The Campaign Of Rapidly Waning Relevance

Putting the debt ceiling aside (for a day anyway) the biggest political story of last week – or at least what I’m deeming as such – was the equivalent of a political train wreck; we just can’t seem to ignore it.


At 6pm EST Wednesday evening Florida’s Republican Governor, Ron DeSantis, was scheduled to go live on Twitter for a conversation with Elon Musk during which he would announce his candidacy for the presidency. It didn’t quite work out as planned. Technological glitches delayed it for well over 20 minutes.

I have a habit of being early for events, almost to the point of being annoyingly early. I remember a sports banquet decades ago where I was scheduled to speak along with a long-time local sportscaster many decades my senior. As was my habit I was way too early, found a seat and sipped a soda. Minutes later Mr. Hubble arrived. As we chatted, he told me he was also always early; it was a lesson he learned as a young man in broadcasting. A minute of dead air in broadcasting is an eternity.

Since Musk took over Twitter it has been both a disaster and of waning relevance. Many news organizations including NPR and the BBC have either discontinued or lessened their use of the platform. (As an aside, I’m still awaiting the day a bunch of bankers – unless they leave the industry first – are fired for lending Musk money to complete the purchase of Twitter.) Wednesday was just further proof that you can’t wholesale fire the people who actually run the place without facing the consequences.

DeSantis announcing on a platform that is rapidly diminishing in relevance is fitting since the same can be said for his presidential campaign. His announcement is no surprise. For all intent and purpose, he has been running for some time now. During that time, he has rapidly gone from someone who could beat Trump to only a distant second place in a field where everyone other than Trump is an also ran from the get go. DeSantis’ big chance was to coalesce the big GOP money behind him but that isn’t happening because he has proven to be such a poor retail politician and his policies would appear to make him unelectable in the general election. In the eyes of the big GOP donors – who are really investors looking for a return on said investments – Trump’s vulnerability is electability in the general, or to be more specific lack of it. DeSantis has now taken on that same perceived status. That was a self-inflicted wound.

DeSantis appears to be doing the political version of fighting the last war. Well in reality it is worse in that he is fighting the last war before the last war. Twitter was a huge part of Trump’s 2016 success. Twitter is not the political force it was in 2016. Today Twitter is largely viewed as incompetent and Wednesday’s fiasco just reinforced that opinion.

DeSantis – who unlike Trump is actually a bright guy (and that makes him even more dangerous) – has made some inexplicably poor political decisions of late in what can only be assumed to be an overture to the far right in the GOP primary electorate. Should he make it as far as the general (which I really doubt) those move are deadly.

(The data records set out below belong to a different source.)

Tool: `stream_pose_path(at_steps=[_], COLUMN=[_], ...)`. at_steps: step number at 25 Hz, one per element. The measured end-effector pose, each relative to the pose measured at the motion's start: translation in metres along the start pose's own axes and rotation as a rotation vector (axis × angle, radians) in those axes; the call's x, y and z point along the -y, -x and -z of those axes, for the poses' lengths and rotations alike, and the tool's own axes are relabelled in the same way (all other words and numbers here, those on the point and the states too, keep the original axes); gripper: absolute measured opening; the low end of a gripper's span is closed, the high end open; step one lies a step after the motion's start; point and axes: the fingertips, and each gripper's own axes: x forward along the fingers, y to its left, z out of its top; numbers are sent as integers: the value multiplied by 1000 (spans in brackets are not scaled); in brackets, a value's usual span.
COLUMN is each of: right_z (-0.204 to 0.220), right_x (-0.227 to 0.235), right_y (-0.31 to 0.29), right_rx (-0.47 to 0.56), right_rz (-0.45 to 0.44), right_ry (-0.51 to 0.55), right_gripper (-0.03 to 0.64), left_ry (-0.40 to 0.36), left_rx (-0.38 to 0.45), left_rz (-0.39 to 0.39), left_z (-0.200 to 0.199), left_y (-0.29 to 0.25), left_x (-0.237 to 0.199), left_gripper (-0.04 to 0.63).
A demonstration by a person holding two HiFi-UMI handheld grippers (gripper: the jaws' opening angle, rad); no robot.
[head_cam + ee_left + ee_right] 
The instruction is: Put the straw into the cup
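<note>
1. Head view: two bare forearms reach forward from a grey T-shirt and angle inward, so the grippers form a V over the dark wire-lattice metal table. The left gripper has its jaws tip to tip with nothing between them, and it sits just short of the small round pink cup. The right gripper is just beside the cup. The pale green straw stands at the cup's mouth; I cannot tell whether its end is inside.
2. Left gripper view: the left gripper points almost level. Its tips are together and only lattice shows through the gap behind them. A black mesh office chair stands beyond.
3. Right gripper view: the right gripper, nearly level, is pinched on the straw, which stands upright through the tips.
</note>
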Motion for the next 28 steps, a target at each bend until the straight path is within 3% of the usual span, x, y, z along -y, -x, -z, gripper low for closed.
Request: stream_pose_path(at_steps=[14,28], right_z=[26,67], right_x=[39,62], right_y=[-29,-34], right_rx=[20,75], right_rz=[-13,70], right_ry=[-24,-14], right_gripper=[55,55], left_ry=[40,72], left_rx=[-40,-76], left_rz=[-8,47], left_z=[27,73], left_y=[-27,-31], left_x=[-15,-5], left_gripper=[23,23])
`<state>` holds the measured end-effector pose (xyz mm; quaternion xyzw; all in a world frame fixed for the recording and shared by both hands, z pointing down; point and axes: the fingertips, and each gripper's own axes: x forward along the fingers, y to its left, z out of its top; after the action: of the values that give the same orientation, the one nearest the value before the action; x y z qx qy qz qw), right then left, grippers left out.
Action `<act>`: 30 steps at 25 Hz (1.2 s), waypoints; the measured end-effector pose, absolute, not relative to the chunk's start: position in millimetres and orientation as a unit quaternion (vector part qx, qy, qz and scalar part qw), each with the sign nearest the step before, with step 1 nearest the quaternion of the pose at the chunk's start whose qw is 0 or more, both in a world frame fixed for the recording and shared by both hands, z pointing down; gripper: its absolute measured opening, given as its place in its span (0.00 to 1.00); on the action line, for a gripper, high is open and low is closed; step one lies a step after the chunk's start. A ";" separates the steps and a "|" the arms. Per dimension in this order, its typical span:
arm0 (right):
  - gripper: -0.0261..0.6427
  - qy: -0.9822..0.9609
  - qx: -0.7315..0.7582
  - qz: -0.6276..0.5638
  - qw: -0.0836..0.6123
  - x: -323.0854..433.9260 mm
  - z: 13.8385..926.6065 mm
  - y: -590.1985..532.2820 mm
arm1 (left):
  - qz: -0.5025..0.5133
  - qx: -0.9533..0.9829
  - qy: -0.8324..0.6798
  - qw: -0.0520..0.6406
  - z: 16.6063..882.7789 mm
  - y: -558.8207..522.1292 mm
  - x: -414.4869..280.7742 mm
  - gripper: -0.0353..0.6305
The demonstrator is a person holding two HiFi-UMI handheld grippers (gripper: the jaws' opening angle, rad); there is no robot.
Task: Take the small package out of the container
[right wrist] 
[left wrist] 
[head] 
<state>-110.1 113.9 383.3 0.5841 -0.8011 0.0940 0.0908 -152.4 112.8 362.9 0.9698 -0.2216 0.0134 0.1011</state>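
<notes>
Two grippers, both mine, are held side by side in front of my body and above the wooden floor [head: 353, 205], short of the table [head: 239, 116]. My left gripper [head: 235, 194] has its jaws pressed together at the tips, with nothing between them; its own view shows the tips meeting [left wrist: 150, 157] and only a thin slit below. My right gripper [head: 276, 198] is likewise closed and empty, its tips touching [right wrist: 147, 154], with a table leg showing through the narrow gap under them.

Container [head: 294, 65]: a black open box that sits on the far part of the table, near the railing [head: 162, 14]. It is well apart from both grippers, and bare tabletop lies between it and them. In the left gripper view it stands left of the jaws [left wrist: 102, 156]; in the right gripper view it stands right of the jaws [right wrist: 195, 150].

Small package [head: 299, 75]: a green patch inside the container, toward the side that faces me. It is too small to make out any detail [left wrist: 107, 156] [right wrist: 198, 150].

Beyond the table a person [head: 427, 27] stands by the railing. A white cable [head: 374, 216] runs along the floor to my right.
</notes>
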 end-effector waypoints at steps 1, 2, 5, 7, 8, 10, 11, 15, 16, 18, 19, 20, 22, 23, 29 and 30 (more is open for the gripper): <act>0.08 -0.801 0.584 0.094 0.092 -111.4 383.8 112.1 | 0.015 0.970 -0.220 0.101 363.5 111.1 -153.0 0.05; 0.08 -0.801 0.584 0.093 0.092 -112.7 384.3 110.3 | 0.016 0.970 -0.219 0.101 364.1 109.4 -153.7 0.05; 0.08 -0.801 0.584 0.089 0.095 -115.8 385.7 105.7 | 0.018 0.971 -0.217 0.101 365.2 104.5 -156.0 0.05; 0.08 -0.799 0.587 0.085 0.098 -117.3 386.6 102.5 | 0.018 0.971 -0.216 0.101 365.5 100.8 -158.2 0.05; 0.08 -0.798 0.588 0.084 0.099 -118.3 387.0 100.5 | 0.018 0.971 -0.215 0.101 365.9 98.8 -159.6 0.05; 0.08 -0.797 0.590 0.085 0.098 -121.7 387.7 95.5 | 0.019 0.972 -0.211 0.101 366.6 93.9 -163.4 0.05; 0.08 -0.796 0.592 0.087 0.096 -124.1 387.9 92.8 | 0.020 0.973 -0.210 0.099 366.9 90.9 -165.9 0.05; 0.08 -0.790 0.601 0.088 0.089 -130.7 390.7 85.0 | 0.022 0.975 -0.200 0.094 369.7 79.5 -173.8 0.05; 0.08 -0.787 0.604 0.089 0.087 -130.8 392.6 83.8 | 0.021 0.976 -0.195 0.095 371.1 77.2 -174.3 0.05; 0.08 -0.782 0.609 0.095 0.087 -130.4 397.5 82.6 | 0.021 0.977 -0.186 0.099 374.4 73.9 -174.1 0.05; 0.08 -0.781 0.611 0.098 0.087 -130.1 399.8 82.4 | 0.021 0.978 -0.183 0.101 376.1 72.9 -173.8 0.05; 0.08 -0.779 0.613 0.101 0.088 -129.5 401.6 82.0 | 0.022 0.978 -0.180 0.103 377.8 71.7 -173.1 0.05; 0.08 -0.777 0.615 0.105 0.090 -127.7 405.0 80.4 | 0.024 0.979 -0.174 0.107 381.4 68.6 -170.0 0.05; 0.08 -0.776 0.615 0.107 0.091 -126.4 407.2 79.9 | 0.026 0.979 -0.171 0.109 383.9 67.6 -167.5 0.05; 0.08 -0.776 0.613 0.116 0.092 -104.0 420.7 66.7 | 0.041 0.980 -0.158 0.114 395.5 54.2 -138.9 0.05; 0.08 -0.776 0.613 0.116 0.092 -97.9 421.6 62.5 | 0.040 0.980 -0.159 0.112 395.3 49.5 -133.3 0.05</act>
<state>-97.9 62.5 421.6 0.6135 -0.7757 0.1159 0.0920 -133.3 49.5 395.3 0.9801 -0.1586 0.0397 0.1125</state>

The biggest blunder was to take on Disney. Disney is Orlando; it’s really that simple. If they are not the largest private employer and corporate political donor in Florida they are very, very close to it. Why would you take on an American legend and simultaneously bite the hand that feeds economically and politically? It just doesn’t make sense.

DeSantis has also gone all in on a culture war aimed at the LGBTQ community, banning books and extreme anti-abortion legislation. None of those stances play well with the general electorate!